The results on-track speak for themselves; the Dillon brothers owned Iowa this past weekend. But just as importantly, off the track the two can best be described as a breath of fresh air for the organization. Be it Austin enthusiastically, and professionally, calling his brother’s race from the booth Friday night or both he and Ty joking around after taking a group photo with the pole award, there’s a far different aura coming from these two than from RCR’s other development projects.
Let’s compare: would you like Townley and his underage alcohol citation in Las Vegas, or George missing the drivers’ meeting (Salem) and having to be verbally whipped time and time again by his spotter to pick the pace up on the track (Salem, Toledo, Pocono)?
If you look at it that way, well… aw shucks, them two are just what RCR’s been looking for.

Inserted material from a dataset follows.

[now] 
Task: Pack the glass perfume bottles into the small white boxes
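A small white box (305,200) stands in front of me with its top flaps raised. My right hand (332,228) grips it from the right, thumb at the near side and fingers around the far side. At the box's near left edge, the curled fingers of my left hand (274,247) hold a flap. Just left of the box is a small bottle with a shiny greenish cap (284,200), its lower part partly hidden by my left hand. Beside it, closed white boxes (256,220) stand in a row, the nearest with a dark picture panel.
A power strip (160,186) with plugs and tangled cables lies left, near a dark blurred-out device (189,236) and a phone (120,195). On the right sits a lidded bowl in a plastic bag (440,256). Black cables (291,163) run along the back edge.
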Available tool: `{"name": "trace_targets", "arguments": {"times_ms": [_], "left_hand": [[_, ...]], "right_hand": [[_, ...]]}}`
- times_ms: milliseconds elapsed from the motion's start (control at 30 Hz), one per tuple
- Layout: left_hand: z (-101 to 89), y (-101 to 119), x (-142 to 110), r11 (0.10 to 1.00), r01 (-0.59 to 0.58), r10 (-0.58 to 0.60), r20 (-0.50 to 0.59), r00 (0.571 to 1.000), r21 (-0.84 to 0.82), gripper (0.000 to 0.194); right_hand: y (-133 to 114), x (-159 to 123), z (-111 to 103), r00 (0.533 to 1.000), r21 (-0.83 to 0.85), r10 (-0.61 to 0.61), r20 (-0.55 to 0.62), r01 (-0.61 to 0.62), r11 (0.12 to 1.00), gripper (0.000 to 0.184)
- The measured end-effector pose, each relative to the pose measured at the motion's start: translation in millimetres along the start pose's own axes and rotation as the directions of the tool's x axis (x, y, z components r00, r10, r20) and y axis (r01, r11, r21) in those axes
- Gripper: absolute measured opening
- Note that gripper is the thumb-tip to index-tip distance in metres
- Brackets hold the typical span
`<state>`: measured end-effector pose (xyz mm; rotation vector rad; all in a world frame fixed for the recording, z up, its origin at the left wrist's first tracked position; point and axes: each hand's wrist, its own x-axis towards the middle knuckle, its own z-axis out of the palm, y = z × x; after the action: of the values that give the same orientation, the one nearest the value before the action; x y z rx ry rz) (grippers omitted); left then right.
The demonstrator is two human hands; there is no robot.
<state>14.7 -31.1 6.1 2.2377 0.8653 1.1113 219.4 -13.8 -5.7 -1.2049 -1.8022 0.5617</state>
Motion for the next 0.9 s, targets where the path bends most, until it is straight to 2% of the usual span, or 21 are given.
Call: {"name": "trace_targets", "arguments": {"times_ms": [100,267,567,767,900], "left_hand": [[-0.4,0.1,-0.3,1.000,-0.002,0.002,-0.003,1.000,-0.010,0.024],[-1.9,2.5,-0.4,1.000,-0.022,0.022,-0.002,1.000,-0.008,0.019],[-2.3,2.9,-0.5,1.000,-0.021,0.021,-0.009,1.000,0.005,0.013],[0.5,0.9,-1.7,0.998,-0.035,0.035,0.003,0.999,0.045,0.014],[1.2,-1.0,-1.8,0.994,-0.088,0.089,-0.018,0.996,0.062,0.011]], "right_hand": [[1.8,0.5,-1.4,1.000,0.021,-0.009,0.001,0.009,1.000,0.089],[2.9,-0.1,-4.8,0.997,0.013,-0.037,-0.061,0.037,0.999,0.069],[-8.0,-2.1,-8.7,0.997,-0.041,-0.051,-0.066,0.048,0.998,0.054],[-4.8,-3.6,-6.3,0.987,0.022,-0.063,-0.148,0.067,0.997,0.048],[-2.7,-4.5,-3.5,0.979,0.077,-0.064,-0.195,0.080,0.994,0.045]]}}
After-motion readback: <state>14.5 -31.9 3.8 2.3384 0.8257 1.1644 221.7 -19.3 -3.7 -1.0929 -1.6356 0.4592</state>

And right at home, no less.
FOUR: Jeff Gordon’s Enduring the Longest Winless Streak of His Career
Forty-eight races, to be exact. But who cares? With a championship system that grants a maximum 25-point bonus to the race winner, Jeff Gordon‘s only 103 markers out of first place despite being the only driver in the top six in points without multiple victories. And we all know what the Chase does to those pesky points leads, don’t we?
FIVE: Three National Touring Races, Three Examples of Why a Chase Isn’t Needed
Friday night’s Nationwide Series race saw Brad Keselowski go from an all-but-certain top-five finish to a 21st-place result after missing his pit box for a late-race stop… and running out of fuel as a result. Ahead of him, Carl Edwards went on to finish sixth, then picked up 45 points on the lead for his troubles. Saturday night saw Kevin Harvick suffer from fuel pump issues mid-race, leading to a 34th-place result that saw his points lead over Gordon shrink from 212 to 103.
And in the Truck Series on Sunday, a calamitous day that saw standings leaders Todd Bodine, Aric Almirola and Timothy Peters all worse for the wear from crashes and blown motors, the points race now has five drivers within 201 markers of the lead (Johnny Sauter made up over 60 Sunday afternoon).
Didn’t take a convoluted, pre-scheduled points reset to make these title chases a bit more interesting, did it? Though it may go beyond the pea-sized brains running NASCAR, this sport tends to see drivers building point leads face adversity over the course of the season. This, in turn, allows other competitors to catch up, creating drama on the track and a motivation for racers to push harder, go faster and put on a whale of a show doing it.
So just get the hell out of the way, NASCAR, and let the sport play out. If it’s anything like this past weekend, it just might be worth watching.